Hello ArcGIS community,
I'm trying to understand how different errors of cross validation are calculated. I've the formula of desktop.arcgis.com page, but I could not find out for some of them. I'm using the ozone tutorial data. I've attached 2 files. Thank you to answer to these questions :
1- How is calculated the standard error for an individual sample ? from wich data ? I've tried unsuccessfuly different combinaison
2- How is calculated the average standard error ? I've found a different value for the average of the individual standard errors.
But not for the stadardized error and the mean standardized, where I could recalculate standardized error from the standard error and the mean standardized from the mean of the individual standard errors.
3- How is calculated the RMS error ? is that from the whole prediction data or only from the cross validation data ?
4- which standard error we use for standardizing the RMS ?
Is it possible, if you have time, to make a summary of how calculate all these parameters, it can be usefull for the whole community, as understanding the prediction errors is as important than prediction itself.

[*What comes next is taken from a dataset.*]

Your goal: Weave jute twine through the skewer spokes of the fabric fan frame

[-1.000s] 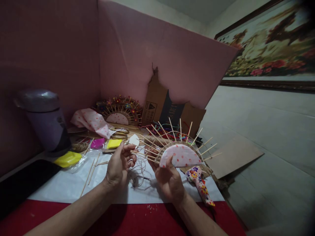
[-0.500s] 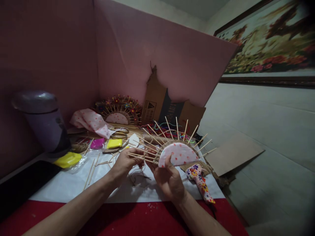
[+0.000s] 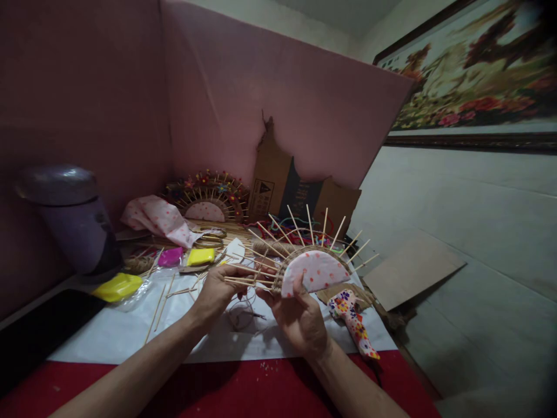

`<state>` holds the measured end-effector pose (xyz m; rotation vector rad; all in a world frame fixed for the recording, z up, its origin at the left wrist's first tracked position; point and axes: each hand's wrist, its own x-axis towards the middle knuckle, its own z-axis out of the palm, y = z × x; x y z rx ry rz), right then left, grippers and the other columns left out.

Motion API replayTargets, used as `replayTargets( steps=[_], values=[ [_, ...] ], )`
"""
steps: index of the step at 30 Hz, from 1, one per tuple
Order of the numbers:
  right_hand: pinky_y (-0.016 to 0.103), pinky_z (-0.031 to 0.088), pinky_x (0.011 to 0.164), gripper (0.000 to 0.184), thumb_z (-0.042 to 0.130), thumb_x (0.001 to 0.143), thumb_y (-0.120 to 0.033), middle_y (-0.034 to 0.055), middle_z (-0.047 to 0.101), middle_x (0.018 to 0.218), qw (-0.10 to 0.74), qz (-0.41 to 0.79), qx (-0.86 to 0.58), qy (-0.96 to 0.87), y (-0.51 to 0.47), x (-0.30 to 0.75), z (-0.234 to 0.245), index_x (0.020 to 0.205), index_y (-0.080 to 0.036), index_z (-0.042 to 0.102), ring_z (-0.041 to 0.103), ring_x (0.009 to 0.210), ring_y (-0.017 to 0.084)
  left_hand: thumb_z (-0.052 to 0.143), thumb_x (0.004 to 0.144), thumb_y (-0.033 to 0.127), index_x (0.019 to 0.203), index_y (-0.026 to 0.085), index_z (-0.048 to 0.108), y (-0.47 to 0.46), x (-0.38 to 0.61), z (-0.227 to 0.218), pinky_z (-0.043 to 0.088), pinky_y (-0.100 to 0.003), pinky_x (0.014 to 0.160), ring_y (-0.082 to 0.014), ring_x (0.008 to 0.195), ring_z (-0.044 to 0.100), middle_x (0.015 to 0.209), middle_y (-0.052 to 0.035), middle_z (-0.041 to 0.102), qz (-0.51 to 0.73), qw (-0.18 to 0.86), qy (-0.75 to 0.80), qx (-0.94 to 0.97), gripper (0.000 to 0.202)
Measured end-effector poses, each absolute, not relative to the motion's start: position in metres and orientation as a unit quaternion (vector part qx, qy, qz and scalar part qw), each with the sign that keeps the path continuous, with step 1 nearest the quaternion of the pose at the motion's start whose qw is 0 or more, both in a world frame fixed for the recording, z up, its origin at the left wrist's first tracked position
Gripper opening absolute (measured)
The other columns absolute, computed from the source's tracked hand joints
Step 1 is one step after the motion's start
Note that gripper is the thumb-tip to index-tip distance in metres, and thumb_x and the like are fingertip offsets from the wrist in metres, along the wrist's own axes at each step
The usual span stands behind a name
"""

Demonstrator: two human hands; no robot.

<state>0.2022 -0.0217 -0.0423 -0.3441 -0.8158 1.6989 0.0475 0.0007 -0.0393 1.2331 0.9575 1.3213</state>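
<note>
Held above the table is a half-round craft piece [image 3: 317, 271], faced with pink dotted fabric, edged with woven twine and ringed by thin wooden sticks that fan outward. My right hand [image 3: 300, 325] grips its lower left part, thumb on the fabric and fingers behind. At the left end, my left hand [image 3: 217, 290] is closed around the lowest wooden sticks [image 3: 239, 281], where twine crosses them; its fingertips are partly hidden. A loose loop of twine [image 3: 243, 313] hangs below, between the hands. A flower-patterned glue gun [image 3: 354, 322] lies to the right.
Behind stands a similar decorated half-round piece [image 3: 206, 209] beside torn cardboard [image 3: 304, 186]. Yellow clay packs [image 3: 117, 286], a magenta pack [image 3: 170, 256], loose sticks [image 3: 161, 307] and pink dotted cloth [image 3: 159, 217] lie to the left, near a purple tumbler [image 3: 78, 220].
The view has shifted slightly. My left hand has moved a little along the sticks at the left end; my right hand keeps its grip on the craft piece.
</note>
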Motion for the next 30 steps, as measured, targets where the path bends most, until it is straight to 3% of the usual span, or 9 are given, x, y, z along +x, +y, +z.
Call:
replayTargets(
  steps=[7,14,21,30],
  values=[
    [0.044,0.045,0.092,0.028,0.059,0.079,-0.047,0.0030,0.069,0.107,0.575,0.727,-0.152,-0.342,-0.021,0.205,-0.043,0.093,-0.026,0.069,0.061,0.099,0.021,0.071,0.065,0.027,0.077,0.015,0.073,0.008,0.042,-0.044,0.033,-0.022,0.048,-0.0096,0.051,0.044,0.063,-0.0029,0.063,0.567,0.518,0.384,0.513,0.017],
    [0.040,0.046,0.088,0.029,0.061,0.077,-0.047,0.0022,0.070,0.104,0.563,0.740,-0.144,-0.339,-0.022,0.205,-0.043,0.095,-0.025,0.068,0.062,0.093,0.021,0.073,0.063,0.031,0.068,0.014,0.071,0.005,0.043,-0.041,0.032,-0.022,0.048,-0.0088,0.050,0.044,0.059,-0.0018,0.062,0.571,0.521,0.390,0.501,0.018],
    [0.045,0.046,0.086,0.037,0.058,0.077,-0.053,0.0052,0.072,0.093,0.528,0.750,-0.151,-0.370,-0.022,0.205,-0.043,0.092,-0.021,0.069,0.064,0.090,0.024,0.075,0.061,0.033,0.067,0.011,0.071,-0.002,0.048,-0.034,0.042,-0.027,0.058,-0.0161,0.058,0.058,0.064,-0.0070,0.067,0.538,0.552,0.392,0.502,0.022],
    [0.043,0.046,0.088,0.032,0.059,0.079,-0.048,0.0041,0.072,0.094,0.520,0.763,-0.142,-0.355,-0.022,0.207,-0.046,0.094,-0.022,0.069,0.063,0.092,0.022,0.076,0.060,0.033,0.069,0.013,0.070,-0.001,0.047,-0.035,0.048,-0.030,0.061,-0.0174,0.061,0.062,0.068,-0.0066,0.069,0.526,0.602,0.345,0.492,0.023]
  ],
)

Thank you so much for taking time to answer.
Below are the exact formulas for the cross validation statistics, taken from page 279 this pdf:
When cross-validating a point, the remaining points produce a cross-validation prediction and standard error. All cross-validation statistics and summary statistics are based on these two numbers, along with the measured value at the point.
Keep in mind that the cross-validated prediction and standard error of a point are not the same as the final interpolated prediction and standard error at that point. The former is calculated by removing the point, and the latter is calculated by including it. This is likely why your calculations don't match the numbers in the Geostatistical Wizard.

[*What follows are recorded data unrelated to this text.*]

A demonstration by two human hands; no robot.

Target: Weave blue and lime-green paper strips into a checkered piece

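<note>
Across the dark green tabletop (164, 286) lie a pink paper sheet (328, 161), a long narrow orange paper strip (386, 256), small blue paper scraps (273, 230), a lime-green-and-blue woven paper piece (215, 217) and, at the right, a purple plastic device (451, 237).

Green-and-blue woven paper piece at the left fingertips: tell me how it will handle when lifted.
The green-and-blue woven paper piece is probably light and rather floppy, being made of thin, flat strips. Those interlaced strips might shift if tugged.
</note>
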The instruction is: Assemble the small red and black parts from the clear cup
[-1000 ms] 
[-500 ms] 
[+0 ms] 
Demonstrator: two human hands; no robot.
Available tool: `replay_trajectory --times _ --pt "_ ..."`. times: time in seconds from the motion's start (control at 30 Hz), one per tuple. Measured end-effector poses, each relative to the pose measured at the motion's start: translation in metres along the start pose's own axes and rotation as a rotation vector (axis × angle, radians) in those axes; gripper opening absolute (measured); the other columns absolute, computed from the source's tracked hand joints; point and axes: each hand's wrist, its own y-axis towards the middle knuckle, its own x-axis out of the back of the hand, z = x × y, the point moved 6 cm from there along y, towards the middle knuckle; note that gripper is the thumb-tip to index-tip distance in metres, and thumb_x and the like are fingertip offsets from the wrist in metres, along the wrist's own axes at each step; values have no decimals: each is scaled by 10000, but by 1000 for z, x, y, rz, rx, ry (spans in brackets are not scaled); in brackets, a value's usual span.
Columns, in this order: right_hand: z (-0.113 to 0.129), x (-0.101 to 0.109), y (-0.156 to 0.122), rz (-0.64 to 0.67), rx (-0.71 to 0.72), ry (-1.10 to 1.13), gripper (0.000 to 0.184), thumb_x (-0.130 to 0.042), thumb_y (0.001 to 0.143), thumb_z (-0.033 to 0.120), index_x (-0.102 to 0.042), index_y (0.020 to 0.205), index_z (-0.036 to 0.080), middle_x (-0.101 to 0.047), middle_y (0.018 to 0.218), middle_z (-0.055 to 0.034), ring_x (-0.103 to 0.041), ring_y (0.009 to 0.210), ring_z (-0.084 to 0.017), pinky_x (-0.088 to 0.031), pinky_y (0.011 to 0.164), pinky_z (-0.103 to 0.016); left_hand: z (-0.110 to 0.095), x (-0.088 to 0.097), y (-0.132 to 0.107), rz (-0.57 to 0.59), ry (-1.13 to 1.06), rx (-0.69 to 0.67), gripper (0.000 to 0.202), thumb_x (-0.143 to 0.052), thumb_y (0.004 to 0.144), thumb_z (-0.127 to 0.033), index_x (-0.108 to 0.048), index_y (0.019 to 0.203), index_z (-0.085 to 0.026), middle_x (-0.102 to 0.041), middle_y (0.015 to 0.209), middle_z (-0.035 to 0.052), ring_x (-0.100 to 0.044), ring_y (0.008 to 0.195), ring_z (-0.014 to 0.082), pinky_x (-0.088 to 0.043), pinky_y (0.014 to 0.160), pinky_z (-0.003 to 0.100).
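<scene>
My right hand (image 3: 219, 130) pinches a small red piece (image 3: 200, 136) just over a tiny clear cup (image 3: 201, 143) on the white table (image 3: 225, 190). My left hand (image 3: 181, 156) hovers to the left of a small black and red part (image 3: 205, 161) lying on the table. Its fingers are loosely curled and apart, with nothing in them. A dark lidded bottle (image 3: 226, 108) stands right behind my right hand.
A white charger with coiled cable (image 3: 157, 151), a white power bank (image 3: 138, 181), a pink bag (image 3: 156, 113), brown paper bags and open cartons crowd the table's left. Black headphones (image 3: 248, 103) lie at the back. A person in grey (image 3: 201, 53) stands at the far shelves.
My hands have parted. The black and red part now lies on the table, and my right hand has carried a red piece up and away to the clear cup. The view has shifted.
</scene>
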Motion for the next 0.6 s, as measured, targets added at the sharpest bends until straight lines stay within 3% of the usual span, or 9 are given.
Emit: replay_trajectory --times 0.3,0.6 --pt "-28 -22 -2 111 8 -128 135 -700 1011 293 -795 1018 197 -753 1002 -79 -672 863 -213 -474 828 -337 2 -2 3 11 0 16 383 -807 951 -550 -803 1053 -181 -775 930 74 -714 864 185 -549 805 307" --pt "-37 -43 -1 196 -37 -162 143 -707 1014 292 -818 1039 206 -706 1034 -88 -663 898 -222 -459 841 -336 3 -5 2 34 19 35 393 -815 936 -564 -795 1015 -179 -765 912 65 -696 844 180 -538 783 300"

Trying to reproduce the cross-validation results on your own is not simple. If you would like, I can explain how to do it for a single point.
Note: There is actually a typo in the Average kriging standard error formula below. The sigma-hat inside the sum should be squared. Though it's called "Average kriging standard error," it would probably be more technically correct to call it the "Root mean cross validation variance."

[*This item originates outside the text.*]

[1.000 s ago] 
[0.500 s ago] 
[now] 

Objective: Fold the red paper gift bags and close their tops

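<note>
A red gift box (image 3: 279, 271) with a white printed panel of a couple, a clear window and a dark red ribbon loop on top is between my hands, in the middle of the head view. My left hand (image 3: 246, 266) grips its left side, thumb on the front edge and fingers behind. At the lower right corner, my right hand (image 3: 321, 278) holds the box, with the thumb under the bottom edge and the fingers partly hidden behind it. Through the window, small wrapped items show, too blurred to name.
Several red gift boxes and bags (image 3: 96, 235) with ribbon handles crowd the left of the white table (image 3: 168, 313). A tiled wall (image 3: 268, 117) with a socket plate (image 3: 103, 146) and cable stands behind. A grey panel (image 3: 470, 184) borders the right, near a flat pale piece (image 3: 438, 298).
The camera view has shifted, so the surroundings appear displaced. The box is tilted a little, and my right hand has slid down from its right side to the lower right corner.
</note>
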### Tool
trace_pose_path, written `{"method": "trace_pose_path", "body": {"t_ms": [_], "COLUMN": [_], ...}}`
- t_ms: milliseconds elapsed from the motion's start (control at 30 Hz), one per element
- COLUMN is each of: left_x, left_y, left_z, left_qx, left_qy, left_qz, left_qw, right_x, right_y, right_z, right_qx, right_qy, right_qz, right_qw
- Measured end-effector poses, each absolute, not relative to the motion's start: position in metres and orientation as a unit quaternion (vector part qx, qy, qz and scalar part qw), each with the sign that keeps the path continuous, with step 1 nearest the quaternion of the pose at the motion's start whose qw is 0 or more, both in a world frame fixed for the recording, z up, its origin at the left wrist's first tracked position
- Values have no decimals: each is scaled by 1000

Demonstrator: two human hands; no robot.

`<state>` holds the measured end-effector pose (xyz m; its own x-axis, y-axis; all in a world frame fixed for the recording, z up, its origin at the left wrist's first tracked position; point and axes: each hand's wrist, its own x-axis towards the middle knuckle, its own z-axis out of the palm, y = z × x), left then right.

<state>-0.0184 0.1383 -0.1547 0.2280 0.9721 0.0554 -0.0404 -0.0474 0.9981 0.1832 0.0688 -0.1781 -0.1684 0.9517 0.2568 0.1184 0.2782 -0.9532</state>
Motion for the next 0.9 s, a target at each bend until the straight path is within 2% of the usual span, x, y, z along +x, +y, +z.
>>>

Thank you very much for the quick response.
Yes if you can explain to me with a small example the procedure for calculating these different parameters, because this will be the only way for me to understand, not being familiar with mathematical formulas, and please specifying for each case if the data are those of the final interpolation or of the cross validation:
1- the standard error for an individual sample
2- the average standard error
3- the RMS error
4- the standard error we use for standardizing the RMS
about the forgotten square in the 2009 formula, I have a corrected version. but a small difference in the title of the formula brought me a little clarification: in my version the word kriging has been removed from "average kriging standard error". what would be the exact expression?
To reproduce the cross-validation statistics for a single point:
To calculate the summary statistics like RMSE, you'll need to do this for every feature in the dataset, then plug the values into the formulas in that PDF.
I highly suggest that you don't try to do this manually. The Cross Validation geoprocessing tool was created exactly for this purpose.
I thank you deeply for your answers which I am sure are very clear. However, this is not exactly what could be of use to me. I do not intend to calculate the parameters by myself. But, until I did it for a little example, I couldn't figure it out.
So if I am still allowed to abuse your time, I pose my problem in another way. But I'm sure your answer will help a lot of people in the community.
From my experience in teaching, it is often the calculation of uncertainties that poses the most problems of understanding, and finally we find ourselves confronted during research work to see very nice models, but whose reliability and validity remains to be proven for lack of objective analysis of estimation errors.
then, if you can explain us through the example of the pdf that you sent (page 54) which explains very well the principle of calculation of the kriging until the final estimate for an unsampled point by finally giving its variance and its standard error (page 58). until then I understood perfectly, well I think.
Question 1- is it this standard error which is used to calculate the "average standard error" in "capture3.jpg"? is it the same in "Capture4.JPG"? if yes then it's ok.
Let's now take 1 point and give it an estimate by cross-validation: let's say sample (1,3) without doing the calculation let's say its new value is "104", with the error is 105-104=1.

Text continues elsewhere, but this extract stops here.